§ Try it: Set down word for word each line from the start of the listing through the line that contains "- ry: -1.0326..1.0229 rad", both included.

________________________________________

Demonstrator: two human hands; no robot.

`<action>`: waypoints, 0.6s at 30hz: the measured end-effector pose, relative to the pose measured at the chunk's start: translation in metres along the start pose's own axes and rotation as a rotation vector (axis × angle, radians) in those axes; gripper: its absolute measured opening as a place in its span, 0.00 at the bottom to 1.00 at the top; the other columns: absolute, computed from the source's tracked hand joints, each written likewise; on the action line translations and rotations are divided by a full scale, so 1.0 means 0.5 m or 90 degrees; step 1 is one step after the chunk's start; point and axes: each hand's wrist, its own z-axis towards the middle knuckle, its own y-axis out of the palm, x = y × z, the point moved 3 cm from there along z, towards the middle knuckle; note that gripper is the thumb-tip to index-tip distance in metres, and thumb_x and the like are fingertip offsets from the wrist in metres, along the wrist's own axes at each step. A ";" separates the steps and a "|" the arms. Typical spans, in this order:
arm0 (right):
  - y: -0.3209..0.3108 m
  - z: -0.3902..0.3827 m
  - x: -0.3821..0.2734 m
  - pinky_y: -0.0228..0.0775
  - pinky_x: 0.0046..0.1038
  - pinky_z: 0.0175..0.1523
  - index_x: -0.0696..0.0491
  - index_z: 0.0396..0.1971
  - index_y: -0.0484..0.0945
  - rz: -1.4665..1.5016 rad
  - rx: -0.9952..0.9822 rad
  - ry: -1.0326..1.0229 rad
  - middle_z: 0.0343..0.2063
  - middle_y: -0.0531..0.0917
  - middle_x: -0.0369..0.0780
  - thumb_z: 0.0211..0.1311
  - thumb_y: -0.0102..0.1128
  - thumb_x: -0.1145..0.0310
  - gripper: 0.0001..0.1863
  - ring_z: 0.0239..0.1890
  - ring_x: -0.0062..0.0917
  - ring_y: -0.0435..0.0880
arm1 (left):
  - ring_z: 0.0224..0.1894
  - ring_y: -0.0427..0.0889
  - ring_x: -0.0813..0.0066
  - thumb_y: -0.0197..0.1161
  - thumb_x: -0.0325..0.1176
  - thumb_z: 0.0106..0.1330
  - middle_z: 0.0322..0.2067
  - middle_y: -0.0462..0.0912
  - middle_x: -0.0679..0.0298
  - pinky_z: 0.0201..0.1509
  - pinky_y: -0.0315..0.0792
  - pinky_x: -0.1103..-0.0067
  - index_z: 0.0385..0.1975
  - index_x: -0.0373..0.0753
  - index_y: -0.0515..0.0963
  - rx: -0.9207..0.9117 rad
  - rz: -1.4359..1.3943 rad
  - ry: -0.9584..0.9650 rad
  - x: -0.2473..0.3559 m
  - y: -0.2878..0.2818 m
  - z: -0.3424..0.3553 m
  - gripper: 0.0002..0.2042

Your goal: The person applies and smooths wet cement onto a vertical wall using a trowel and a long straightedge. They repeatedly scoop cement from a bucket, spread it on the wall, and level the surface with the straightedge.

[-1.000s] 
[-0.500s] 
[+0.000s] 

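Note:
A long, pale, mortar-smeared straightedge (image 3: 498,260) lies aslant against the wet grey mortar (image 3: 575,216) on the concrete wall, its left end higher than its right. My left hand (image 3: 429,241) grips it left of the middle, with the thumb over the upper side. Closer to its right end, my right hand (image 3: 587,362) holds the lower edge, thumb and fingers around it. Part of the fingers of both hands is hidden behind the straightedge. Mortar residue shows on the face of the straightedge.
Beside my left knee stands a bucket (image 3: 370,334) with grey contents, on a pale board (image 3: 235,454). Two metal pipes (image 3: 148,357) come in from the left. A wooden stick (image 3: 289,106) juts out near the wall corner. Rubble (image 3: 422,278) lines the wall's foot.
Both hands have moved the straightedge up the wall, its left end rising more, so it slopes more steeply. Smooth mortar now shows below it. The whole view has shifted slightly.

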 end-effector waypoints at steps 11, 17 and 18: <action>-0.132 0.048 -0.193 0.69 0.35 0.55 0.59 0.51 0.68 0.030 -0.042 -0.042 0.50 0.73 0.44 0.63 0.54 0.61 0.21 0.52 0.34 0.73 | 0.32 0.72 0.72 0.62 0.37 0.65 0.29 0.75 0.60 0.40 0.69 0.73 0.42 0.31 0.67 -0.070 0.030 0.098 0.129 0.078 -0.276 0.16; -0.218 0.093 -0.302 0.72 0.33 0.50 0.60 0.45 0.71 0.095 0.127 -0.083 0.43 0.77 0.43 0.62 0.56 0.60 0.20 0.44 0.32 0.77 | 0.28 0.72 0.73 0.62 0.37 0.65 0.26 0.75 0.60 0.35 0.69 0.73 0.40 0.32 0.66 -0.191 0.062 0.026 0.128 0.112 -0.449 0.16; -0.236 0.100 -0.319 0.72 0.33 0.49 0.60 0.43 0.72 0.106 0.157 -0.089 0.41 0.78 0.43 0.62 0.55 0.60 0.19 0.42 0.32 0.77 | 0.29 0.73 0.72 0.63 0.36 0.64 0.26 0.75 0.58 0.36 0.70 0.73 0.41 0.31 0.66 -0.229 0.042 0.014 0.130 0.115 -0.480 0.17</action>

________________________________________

§ The answer:
Demonstrator: two human hands; no robot.

`<action>`: waypoints, 0.6s at 30hz: the measured end-effector pose, relative to the pose measured at the chunk's start: translation in metres along the start pose's own axes and rotation as a rotation vector (axis × angle, radians) in those axes; gripper: its absolute measured opening as a place in its span, 0.00 at the bottom to 1.00 at the top; the other columns: absolute, computed from the source's tracked hand joints, each written likewise; on the action line translations and rotations are divided by a full scale, so 1.0 means 0.5 m or 90 degrees; step 1 is one step after the chunk's start; point and axes: each hand's wrist, its own z-axis towards the middle knuckle, its own y-axis out of the palm, x = y × z, the point moved 3 cm from there along z, towards the middle knuckle; note that gripper is the thumb-tip to index-tip distance in metres, and thumb_x and the like are fingertip offsets from the wrist in metres, along the wrist's own axes at each step. A ";" separates the steps and a "|" the arms. Typical spans, in this order:
arm0 (right):
  - y: -0.3209..0.3108 m
  - z: -0.3902..0.3827 m
  - x: -0.3821..0.2734 m
  - pinky_y: -0.0228..0.0775
  - pinky_x: 0.0046..0.1038
  - pinky_z: 0.0175..0.1523
  - index_x: -0.0696..0.0491
  - index_z: 0.0396..0.1971
  - index_y: -0.0484..0.0945
  - rz: -1.4665..1.5016 rad
  - rx: -0.9952..0.9822 rad
  - ry: -1.0326..1.0229 rad

No part of the answer remains open.